> **Task to carry out**:
Reproduce the data exactly; no word may be added or dropped.

Stored items:
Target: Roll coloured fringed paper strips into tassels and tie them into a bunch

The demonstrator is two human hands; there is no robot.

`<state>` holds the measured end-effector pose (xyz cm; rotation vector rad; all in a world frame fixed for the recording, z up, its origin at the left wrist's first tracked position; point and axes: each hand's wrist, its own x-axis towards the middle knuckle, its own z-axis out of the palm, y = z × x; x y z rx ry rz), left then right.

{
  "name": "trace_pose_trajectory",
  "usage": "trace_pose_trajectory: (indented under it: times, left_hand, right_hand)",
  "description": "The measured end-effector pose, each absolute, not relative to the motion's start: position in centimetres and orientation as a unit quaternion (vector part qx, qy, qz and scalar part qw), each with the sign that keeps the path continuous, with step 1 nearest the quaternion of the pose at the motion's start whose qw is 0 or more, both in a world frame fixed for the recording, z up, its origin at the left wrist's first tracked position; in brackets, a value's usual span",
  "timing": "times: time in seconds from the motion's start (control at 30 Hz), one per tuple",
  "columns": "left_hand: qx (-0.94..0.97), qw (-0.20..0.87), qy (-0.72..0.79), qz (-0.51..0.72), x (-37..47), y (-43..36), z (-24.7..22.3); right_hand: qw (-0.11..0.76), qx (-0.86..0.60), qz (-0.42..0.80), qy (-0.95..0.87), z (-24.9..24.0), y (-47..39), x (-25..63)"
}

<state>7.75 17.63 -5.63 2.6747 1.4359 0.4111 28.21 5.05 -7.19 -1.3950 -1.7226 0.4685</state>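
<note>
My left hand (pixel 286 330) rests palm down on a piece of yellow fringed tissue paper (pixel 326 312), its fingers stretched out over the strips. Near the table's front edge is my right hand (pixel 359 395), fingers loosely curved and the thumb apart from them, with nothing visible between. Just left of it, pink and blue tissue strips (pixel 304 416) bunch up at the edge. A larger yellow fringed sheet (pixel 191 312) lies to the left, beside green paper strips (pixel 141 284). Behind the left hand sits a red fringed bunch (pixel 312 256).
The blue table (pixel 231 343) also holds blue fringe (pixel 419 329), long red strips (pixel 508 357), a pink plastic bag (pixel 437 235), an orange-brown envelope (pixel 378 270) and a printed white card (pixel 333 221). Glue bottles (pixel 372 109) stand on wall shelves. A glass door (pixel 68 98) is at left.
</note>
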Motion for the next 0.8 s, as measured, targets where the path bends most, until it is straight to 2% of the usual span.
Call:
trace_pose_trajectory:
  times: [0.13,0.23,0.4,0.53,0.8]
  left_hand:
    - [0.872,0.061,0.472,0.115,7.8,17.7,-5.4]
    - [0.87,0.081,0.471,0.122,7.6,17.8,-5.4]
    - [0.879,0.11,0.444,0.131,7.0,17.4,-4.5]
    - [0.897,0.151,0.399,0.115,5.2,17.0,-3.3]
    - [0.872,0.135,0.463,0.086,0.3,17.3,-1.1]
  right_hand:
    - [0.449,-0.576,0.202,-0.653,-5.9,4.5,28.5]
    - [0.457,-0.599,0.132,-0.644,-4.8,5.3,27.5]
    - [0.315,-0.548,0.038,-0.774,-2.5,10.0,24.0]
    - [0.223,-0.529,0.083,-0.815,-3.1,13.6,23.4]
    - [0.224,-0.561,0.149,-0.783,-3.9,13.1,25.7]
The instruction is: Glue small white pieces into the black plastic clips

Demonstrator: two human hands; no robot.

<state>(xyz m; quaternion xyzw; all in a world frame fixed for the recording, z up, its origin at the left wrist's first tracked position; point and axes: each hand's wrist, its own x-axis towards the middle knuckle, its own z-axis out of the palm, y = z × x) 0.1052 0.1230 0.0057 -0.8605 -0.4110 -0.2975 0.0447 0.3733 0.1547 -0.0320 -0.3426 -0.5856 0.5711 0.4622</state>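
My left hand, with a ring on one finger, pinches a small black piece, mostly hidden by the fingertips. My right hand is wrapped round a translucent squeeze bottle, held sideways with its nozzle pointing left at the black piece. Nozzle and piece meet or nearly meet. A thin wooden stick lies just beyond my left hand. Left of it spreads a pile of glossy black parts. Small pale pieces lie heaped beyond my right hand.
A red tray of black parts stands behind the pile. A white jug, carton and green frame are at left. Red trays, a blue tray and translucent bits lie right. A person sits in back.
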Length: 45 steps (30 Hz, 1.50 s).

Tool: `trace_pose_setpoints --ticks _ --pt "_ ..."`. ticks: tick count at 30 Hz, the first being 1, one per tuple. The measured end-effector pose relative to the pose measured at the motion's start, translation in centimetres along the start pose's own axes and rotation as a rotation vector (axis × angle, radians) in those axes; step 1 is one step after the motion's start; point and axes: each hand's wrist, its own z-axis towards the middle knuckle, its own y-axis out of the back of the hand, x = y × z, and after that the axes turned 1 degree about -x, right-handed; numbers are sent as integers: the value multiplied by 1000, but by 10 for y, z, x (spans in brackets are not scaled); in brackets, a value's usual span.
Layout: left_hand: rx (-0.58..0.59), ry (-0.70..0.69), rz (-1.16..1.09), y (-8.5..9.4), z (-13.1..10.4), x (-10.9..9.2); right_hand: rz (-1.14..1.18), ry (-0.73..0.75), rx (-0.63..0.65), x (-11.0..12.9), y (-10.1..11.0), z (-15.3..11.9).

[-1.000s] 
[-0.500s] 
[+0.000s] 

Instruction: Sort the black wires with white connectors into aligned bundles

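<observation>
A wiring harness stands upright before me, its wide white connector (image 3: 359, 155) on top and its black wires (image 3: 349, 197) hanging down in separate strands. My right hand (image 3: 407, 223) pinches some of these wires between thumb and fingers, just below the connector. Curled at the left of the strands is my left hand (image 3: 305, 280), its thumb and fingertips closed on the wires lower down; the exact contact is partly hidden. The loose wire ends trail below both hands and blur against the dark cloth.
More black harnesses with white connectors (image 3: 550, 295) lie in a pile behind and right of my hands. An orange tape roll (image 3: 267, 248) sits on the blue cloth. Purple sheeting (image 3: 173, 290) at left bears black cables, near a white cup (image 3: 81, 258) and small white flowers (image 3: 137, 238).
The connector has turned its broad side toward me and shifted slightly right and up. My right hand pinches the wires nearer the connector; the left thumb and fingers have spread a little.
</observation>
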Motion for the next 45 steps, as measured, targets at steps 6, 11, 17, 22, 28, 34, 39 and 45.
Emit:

> **Exercise output**:
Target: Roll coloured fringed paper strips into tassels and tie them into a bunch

The demonstrator is two human hands; there is no robot.

`<state>` holds the measured end-effector pose (xyz cm; rotation vector rad; all in a world frame fixed for the recording, z up, its origin at the left wrist's first tracked position; point and axes: each hand's wrist, its own x-axis towards the middle knuckle, its own z-axis out of the palm, y = z × x; x y z rx ry rz), left then right.

{
  "name": "trace_pose_trajectory",
  "usage": "trace_pose_trajectory: (indented under it: times, left_hand, right_hand)",
  "description": "The measured end-effector pose, each absolute, not relative to the motion's start: position in centimetres and orientation as a unit quaternion (vector part qx, qy, qz and scalar part qw), each with the sign that keeps the path continuous, with step 1 nearest the quaternion of the pose at the motion's start whose qw is 0 or more, both in a world frame fixed for the recording, z up, its origin at the left wrist's first tracked position; in brackets, a value's usual span",
  "timing": "times: time in seconds from the motion's start (control at 30 Hz), one per tuple",
  "columns": "left_hand: qx (-0.94..0.97), qw (-0.20..0.87), qy (-0.72..0.79), qz (-0.51..0.72), x (-37..47), y (-43..36), z (-24.7..22.3); right_hand: qw (-0.11..0.76), qx (-0.86..0.60), qz (-0.42..0.80), qy (-0.95..0.87), z (-24.9..24.0), y (-47..39), x (-25..63)"
}

<state>7.75 17.63 -5.63 2.6747 1.4359 0.4111 28.21 5.05 -7.19 -1.3950 -1.7226 0.4685</state>
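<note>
My left hand (pixel 286 330) rests palm down on a piece of yellow fringed tissue paper (pixel 326 312), its fingers stretched out over the strips. Near the table's front edge is my right hand (pixel 359 395), fingers loosely curved and the thumb apart from them, with nothing visible between. Just left of it, pink and blue tissue strips (pixel 304 416) bunch up at the edge. A larger yellow fringed sheet (pixel 191 312) lies to the left, beside green paper strips (pixel 141 284). Behind the left hand sits a red fringed bunch (pixel 312 256).
The blue table (pixel 231 343) also holds blue fringe (pixel 419 329), long red strips (pixel 508 357), a pink plastic bag (pixel 437 235), an orange-brown envelope (pixel 378 270) and a printed white card (pixel 333 221). Glue bottles (pixel 372 109) stand on wall shelves. A glass door (pixel 68 98) is at left.
</note>
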Motion for the next 0.8 s, as measured, targets where the path bends most, until it is straight to 2% of the usual span.
Call:
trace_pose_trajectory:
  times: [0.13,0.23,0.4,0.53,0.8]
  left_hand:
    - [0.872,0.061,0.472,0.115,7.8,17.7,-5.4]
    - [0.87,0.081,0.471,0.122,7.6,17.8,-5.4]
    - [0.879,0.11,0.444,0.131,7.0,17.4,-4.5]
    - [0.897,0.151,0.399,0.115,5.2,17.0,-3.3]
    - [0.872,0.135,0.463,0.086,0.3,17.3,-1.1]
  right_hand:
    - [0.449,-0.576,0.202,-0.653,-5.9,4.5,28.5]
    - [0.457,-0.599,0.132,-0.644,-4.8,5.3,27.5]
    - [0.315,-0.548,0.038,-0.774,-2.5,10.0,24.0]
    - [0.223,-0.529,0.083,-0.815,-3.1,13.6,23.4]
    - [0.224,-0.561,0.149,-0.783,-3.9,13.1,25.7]
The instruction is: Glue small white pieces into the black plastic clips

Demonstrator: two human hands; no robot.

<state>(xyz m; quaternion xyzw; all in a world frame fixed for the recording, z up, its origin at the left wrist's first tracked position; point and axes: each hand's wrist, its own x-axis towards the middle knuckle, its own z-axis out of the palm, y = z × x) 0.1052 0.1230 0.0057 -0.8605 -0.4110 -0.2975 0.0447 0.3733 0.1547 -0.0320 -0.3426 -0.5856 0.5711 0.4622</state>
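My left hand, with a ring on one finger, pinches a small black piece, mostly hidden by the fingertips. My right hand is wrapped round a translucent squeeze bottle, held sideways with its nozzle pointing left at the black piece. Nozzle and piece meet or nearly meet. A thin wooden stick lies just beyond my left hand. Left of it spreads a pile of glossy black parts. Small pale pieces lie heaped beyond my right hand.
A red tray of black parts stands behind the pile. A white jug, carton and green frame are at left. Red trays, a blue tray and translucent bits lie right. A person sits in back.
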Length: 45 steps (30 Hz, 1.50 s).

Tool: `trace_pose_setpoints --ticks _ --pt "_ ..."`. ticks: tick count at 30 Hz, the first being 1, one per tuple. The measured end-effector pose relative to the pose measured at the motion's start, translation in centimetres along the start pose's own axes and rotation as a rotation vector (axis × angle, radians) in those axes; step 1 is one step after the motion's start; point and axes: each hand's wrist, its own z-axis towards the middle knuckle, its own y-axis out of the back of the hand, x = y × z, and after that the axes turned 1 degree about -x, right-handed; numbers are sent as integers: the value multiplied by 1000, but by 10 for y, z, x (spans in brackets are not scaled); in brackets, a value's usual span.
Layout: left_hand: rx (-0.58..0.59), ry (-0.70..0.69), rz (-1.16..1.09), y (-8.5..9.4), z (-13.1..10.4), x (-10.9..9.2); right_hand: rz (-1.14..1.18), ry (-0.73..0.75), rx (-0.63..0.65), x (-11.0..12.9), y (-10.1..11.0), z (-15.3..11.9).

[-1.000s] 
[-0.500s] 
[+0.000s] 

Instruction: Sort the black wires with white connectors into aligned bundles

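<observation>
A wiring harness stands upright before me, its wide white connector (image 3: 359, 155) on top and its black wires (image 3: 349, 197) hanging down in separate strands. My right hand (image 3: 407, 223) pinches some of these wires between thumb and fingers, just below the connector. Curled at the left of the strands is my left hand (image 3: 305, 280), its thumb and fingertips closed on the wires lower down; the exact contact is partly hidden. The loose wire ends trail below both hands and blur against the dark cloth.
More black harnesses with white connectors (image 3: 550, 295) lie in a pile behind and right of my hands. An orange tape roll (image 3: 267, 248) sits on the blue cloth. Purple sheeting (image 3: 173, 290) at left bears black cables, near a white cup (image 3: 81, 258) and small white flowers (image 3: 137, 238).
The connector has turned its broad side toward me and shifted slightly right and up. My right hand pinches the wires nearer the connector; the left thumb and fingers have spread a little.
</observation>
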Motion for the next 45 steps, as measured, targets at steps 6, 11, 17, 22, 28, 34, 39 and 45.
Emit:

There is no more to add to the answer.